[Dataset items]
========================================================================
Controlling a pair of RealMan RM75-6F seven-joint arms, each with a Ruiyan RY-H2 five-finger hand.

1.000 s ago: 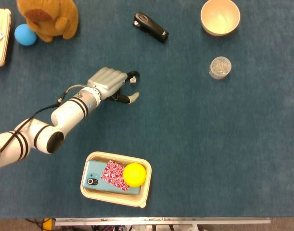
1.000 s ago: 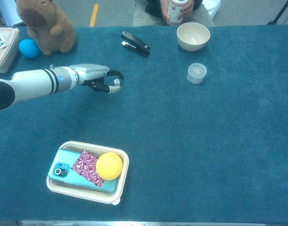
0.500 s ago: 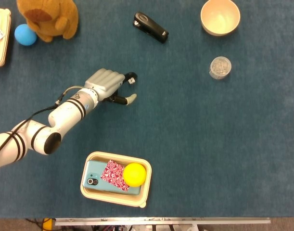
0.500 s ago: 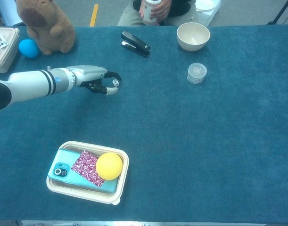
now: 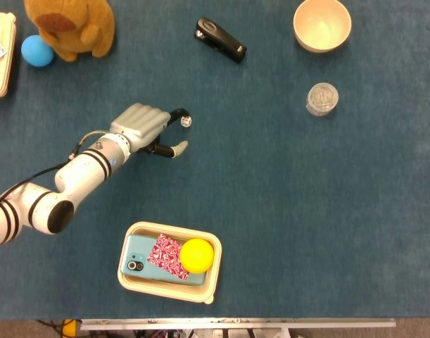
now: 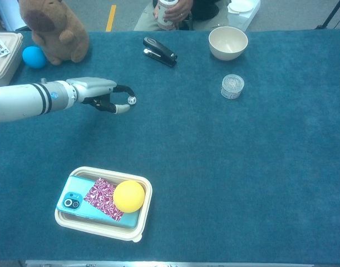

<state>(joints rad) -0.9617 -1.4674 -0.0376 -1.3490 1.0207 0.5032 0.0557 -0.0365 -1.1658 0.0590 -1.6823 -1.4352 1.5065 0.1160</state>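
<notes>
The left hand (image 5: 146,127) hangs over the blue table cover (image 5: 285,211), palm down, at the end of a white arm that enters from the left edge of the head view. Its fingers curl forward and downward with the thumb set apart below them. A small white die (image 5: 186,122) sits at the tips of the fingers; in the chest view the die (image 6: 132,100) appears pinched at the fingertips, raised slightly off the cover. The hand therefore grips the die. The right hand does not appear in either view.

Positions relative to the left hand:
- A black stapler (image 5: 220,40) lies ahead of the fingertips and off to the right, well apart.
- A brown plush toy (image 5: 70,24) stands ahead and off to the left, with a blue ball (image 5: 37,51) touching its left side.
- A beige tray (image 5: 212,278) sits behind the hand, nearer the robot. It holds a light-blue phone (image 5: 137,262), a red-and-white patterned wrapper (image 5: 165,255) lying on the phone, and a yellow ball (image 5: 197,255) resting against the wrapper.
- A clear round container (image 5: 321,98) stands far to the right, roughly level with the fingertips.
- A cream bowl (image 5: 321,24) stands beyond that container, further from the robot.
</notes>
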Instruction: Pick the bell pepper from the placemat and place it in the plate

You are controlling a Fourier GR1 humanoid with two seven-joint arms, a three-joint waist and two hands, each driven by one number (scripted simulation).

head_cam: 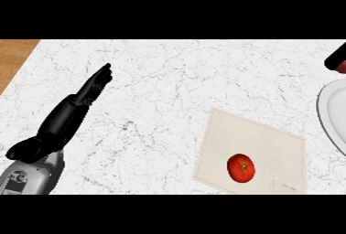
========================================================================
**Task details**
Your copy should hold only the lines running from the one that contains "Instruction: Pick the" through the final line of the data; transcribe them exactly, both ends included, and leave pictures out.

**Result of the task**
Instruction: Pick the bell pepper from the placemat and place it in the plate

You are controlling a Fourier GR1 humanoid with two seven-joint arms, a three-joint waist and two hands, each driven by one number (scripted simulation).

head_cam: 

The exercise was answered completely.